Remplaçant au coup d’envoi, puis présent au bon endroit au bon moment, effectuant sa tête victorieuse sous une pression dantesque, le Brésilien s’est offert ce jour-là l’affection éternelle des suiveurs et l’admiration de ses partenaires. Depuis la surprise du 4 mai 2022, le remplaçant de luxe a pris du galon dans l’effectif, au point de démarrer la quasi-totalité des rencontres. Avec un léger mais durable bémol : ce changement nivelle ses performances.

Rodrygo Goes sous les couleurs du Real Madrid (Icon Sport)

Rodrygo Goes sous les couleurs du Real Madrid (Icon Sport)

Malgré son jeune âge, Rodrygo semble plafonner à mesure que les mois s’enchaînent. Cette insidieuse impression se traduit crûment par un début de saison 2023/2024 raté. En septembre, lorsque la Casa Blanca s’est davantage reposée sur lui du fait de la blessure de son compatriote Vinicius, il n’a guère pu aider ses coéquipiers dans le dernier tiers du terrain. Au lieu de les emmener dans son sillage, le joueur formé à Santos a multiplié les actions brouillonnes.

Comme s’il n’arrivait plus à faire briller le côté droit du Real Madrid. Ce retard à l’allumage ne constitue toutefois pas un péril insurmontable, comme tend à le démontrer sa rencontre réussie au Bernabéu face à Braga en C1.

Il est évident qu’aucun analyste n’imagine aujourd’hui un Real Madrid sans Rodrygo, tant son professionnalisme et son dévouement pour l’institution demeurent intacts. Reconnaître ce passage à vide représente sûrement une étape cruciale pour surmonter l’épreuve de la confirmation. Celle d’un attaquant surdoué appelé à devenir une icône mondiale.

La maturité, principal moteur de sa future ascension

« Nous devons nous montrer patients, les attaquants traversent parfois des moments délicats. Rodrygo est le joueur qui frappe le plus en Liga », a commenté Carlo Ancelotti en conférence de presse en amont de Real Madrid-Braga. Comme pour souligner que la relative mauvaise passe actuelle du Brésilien n’est pas une lubie des journalistes.
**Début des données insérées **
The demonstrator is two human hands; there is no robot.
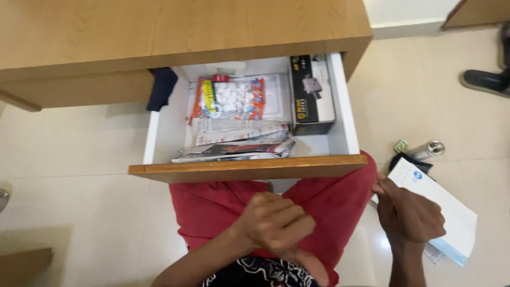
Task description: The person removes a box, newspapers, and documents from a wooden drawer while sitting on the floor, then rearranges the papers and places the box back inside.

Sa remarque a valeur de symbole : le joueur, jusque-là encensé pour ses caractéristiques de finisseur clinique, ne compte qu’un seul but en championnat cette saison malgré ses nombreuses tentatives. Cette constatation nécessite-t-elle forcément une mutation de sa part ?

Pour retrouver son meilleur niveau, l’ailier de 22 ans ne doit surtout pas tomber dans le piège du reniement. Rodrygo n’est pas Vinicius et le Real n’aspire pas à posséder un duplicata du magicien de Flamengo. La longévité du premier trouvera son carburant dans la préservation de son authenticité et la gestion de la maturité, vitale au développement de tout footballeur. En d’autres termes, Rodrygo a vocation à rester ce fin buteur capable de tromper le portier adverse quand on s’y attend le moins. Mystifier les défenseurs sur son côté ou distribuer des caviars : tout ceci fait partie de sa panoplie.

Son mental irréprochable devrait lui permettre de progresser suffisamment pour pouvoir changer le cours d’une rencontre à lui seul. Au fond, Rodrygo a les défauts de ses qualités : trop sobre, trop appliqué, trop scolaire. Si l’inattendu arrive à s’immiscer au cœur de son jeu dos au but, rares seront ceux qui critiqueront son actuelle prolongation de contrat. Dans le monde scientifique, l’adage dit que le doute méthodique précède le progrès. Gageons que le ballon rond soit régi par les mêmes règles.